**WORK INSTRUCTION**
Of all the lines below, return only those starting with the line holding "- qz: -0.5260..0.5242" and going on through the line holding "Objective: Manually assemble", exactly as written.

**DATA FOR THE TASK**
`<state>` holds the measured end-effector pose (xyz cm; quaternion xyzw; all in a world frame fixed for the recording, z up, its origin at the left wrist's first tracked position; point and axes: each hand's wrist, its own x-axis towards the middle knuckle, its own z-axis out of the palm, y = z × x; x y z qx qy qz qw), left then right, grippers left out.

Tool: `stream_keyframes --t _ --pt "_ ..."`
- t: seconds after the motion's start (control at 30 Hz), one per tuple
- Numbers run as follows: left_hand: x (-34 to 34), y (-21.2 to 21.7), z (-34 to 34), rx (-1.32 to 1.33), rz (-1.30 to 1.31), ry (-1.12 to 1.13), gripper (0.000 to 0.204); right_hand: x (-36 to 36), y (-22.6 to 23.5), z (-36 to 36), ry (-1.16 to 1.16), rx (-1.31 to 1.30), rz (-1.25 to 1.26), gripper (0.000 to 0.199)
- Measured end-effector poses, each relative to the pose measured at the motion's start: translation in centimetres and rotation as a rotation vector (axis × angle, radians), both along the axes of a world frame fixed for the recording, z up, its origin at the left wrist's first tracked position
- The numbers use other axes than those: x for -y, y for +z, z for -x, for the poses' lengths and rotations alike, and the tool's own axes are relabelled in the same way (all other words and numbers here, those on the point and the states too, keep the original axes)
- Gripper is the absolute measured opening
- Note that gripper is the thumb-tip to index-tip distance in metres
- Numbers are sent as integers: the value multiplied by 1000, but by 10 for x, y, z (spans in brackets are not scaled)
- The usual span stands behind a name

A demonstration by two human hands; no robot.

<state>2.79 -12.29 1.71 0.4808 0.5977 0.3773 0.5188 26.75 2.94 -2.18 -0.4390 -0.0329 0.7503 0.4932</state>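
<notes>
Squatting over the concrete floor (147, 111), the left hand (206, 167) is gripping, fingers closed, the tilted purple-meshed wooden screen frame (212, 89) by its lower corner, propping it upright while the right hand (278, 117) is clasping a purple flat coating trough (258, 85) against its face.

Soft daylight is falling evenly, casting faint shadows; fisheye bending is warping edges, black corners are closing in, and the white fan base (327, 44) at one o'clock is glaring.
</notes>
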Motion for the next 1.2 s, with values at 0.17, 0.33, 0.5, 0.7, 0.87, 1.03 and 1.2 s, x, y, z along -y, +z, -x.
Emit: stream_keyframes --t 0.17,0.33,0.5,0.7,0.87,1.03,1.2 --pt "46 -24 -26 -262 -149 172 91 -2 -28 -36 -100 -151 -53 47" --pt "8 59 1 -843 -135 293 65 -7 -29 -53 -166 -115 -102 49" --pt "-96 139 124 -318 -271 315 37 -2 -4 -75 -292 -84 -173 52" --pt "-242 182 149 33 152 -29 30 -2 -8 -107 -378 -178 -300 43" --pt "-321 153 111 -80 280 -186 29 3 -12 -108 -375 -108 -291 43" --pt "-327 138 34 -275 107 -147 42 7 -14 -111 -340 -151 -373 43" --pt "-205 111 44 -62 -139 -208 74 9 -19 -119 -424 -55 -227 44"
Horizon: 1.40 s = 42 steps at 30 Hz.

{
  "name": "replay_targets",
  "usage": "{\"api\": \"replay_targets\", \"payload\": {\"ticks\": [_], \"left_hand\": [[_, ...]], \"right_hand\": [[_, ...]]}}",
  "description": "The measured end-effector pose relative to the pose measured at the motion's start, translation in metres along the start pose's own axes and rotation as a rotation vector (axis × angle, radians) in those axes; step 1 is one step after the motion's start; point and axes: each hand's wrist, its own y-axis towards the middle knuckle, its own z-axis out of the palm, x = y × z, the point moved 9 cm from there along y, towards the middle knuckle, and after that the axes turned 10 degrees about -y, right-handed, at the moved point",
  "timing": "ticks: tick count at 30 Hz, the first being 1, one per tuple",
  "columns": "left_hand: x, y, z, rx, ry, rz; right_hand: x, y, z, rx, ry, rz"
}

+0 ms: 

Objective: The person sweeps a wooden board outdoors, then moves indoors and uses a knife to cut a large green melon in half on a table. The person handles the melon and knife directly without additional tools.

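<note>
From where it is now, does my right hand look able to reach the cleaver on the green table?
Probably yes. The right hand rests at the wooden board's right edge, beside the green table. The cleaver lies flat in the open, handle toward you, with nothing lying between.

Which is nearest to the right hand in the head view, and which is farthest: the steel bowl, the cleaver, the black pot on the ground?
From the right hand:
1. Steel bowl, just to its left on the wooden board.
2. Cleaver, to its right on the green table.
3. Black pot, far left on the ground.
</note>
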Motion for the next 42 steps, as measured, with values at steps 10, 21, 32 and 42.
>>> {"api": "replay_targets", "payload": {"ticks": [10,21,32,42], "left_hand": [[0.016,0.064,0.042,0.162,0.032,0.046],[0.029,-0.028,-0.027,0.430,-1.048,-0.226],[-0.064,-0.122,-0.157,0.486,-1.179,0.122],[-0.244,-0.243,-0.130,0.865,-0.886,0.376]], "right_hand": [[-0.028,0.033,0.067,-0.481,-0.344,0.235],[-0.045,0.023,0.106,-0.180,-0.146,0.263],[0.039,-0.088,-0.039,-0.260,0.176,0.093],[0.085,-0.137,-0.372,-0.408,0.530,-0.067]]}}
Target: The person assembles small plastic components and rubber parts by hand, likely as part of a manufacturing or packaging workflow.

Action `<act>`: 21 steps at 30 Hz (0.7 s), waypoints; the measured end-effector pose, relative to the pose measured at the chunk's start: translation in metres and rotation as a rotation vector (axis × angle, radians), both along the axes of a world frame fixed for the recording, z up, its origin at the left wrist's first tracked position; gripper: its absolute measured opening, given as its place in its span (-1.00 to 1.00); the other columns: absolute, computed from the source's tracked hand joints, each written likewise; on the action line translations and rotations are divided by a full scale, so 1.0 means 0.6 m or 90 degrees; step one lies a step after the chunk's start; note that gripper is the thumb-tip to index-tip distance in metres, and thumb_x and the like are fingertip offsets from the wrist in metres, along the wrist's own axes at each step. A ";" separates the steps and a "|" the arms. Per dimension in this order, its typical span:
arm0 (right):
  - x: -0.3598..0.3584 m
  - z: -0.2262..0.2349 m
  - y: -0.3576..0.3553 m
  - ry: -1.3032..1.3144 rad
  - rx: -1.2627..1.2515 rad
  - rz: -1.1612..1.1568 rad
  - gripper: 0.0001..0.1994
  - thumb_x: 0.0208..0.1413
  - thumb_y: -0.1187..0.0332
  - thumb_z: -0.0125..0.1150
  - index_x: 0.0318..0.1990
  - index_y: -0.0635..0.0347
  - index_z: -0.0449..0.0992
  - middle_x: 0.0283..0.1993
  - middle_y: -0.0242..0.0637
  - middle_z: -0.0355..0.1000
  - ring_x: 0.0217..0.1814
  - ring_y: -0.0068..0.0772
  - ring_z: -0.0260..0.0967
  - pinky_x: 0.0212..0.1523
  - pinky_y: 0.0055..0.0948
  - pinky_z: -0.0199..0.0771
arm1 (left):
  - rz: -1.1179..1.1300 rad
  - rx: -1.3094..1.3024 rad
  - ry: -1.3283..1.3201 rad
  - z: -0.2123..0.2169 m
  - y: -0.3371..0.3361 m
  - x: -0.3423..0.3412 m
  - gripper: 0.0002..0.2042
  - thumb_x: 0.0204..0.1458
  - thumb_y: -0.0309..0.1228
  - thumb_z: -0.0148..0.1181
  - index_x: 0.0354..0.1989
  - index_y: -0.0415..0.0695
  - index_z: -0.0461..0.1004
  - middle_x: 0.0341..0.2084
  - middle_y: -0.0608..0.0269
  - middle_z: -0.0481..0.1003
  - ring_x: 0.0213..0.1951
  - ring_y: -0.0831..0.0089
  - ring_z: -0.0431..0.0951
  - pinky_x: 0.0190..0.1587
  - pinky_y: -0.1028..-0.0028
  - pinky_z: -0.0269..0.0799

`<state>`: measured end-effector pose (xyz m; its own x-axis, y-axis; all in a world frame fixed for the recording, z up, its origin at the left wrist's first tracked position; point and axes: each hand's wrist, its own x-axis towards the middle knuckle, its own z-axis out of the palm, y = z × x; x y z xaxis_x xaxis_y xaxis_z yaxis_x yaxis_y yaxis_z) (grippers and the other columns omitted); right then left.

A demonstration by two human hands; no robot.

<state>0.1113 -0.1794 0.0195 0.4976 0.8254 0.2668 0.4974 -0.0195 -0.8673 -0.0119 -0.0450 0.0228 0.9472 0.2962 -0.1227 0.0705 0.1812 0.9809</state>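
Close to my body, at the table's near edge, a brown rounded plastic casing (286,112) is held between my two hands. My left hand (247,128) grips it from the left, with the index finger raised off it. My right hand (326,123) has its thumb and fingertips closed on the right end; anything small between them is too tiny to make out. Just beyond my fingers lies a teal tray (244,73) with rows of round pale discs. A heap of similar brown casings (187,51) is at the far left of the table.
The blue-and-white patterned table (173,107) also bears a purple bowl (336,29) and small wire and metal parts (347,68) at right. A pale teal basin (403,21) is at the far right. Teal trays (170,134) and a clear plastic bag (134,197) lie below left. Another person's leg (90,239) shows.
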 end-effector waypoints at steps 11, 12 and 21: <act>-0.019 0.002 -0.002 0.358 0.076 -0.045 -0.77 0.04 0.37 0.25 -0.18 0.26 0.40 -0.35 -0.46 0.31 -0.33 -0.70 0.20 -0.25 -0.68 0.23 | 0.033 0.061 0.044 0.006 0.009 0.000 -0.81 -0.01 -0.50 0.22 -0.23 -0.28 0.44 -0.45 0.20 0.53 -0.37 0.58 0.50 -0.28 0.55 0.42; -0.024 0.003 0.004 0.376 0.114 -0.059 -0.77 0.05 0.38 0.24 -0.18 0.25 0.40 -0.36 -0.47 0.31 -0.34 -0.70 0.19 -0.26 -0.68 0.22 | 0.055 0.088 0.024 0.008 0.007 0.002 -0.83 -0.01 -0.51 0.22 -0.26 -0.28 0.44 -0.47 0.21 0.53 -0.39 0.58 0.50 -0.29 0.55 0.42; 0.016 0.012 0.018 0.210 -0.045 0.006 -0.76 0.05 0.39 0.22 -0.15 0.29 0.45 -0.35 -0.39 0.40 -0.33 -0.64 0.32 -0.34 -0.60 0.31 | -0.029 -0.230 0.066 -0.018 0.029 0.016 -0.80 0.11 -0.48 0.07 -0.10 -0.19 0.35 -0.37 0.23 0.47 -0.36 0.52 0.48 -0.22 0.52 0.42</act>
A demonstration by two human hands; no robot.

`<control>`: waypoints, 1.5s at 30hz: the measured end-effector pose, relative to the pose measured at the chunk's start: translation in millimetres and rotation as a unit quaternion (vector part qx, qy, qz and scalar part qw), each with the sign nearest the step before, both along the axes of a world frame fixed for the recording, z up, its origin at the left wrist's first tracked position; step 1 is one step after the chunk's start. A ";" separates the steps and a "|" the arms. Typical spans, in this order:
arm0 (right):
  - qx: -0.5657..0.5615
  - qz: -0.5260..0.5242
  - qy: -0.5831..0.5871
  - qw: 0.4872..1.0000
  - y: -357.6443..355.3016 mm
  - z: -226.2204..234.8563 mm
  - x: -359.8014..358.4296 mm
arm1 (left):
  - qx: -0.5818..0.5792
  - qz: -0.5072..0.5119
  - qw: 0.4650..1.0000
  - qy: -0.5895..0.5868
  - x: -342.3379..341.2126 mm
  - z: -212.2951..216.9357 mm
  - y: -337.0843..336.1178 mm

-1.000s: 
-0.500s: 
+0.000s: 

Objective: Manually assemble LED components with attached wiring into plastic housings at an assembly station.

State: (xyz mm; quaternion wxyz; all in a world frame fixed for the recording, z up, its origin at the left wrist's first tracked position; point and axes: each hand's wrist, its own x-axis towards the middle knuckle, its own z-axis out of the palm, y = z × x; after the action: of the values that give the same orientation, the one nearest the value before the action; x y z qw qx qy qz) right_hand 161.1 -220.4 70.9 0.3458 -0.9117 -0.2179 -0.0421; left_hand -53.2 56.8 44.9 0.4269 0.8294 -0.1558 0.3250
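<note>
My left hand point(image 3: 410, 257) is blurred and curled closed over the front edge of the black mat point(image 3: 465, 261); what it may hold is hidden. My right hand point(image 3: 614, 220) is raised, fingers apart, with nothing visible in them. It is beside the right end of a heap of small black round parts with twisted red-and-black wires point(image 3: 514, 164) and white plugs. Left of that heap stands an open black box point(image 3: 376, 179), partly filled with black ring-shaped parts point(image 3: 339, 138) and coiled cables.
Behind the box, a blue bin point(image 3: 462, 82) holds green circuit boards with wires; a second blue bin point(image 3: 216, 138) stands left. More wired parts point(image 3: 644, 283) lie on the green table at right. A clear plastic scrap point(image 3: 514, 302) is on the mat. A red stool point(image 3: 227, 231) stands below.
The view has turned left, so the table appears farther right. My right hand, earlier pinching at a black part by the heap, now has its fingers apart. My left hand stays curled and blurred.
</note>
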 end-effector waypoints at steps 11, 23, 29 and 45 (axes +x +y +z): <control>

**WRITTEN RESPONSE**
  - qz: -0.5260..0.5242
  - qy: -0.5831..0.5871
  - qw: 0.4872..1.0000
  - y: -357.6443..355.3016 mm
  - z: -226.2204..234.8563 mm
  - x: -359.8014..358.4296 mm
arm1 (left):
  - qx: -0.5818..0.5792
  - qz: -0.5072..0.5119
  - qw: 0.4650..1.0000
  - qy: -0.5895..0.5868
  - x: -342.3379..341.2126 mm
  - z: -212.2951..216.9357 mm
  - y: -337.0843..336.1178 mm

-1.000s: 
-0.500s: 
+0.000s: 

Objective: Manually assemble LED components with attached wiring into plastic housings at an assembly station.

This output is complete.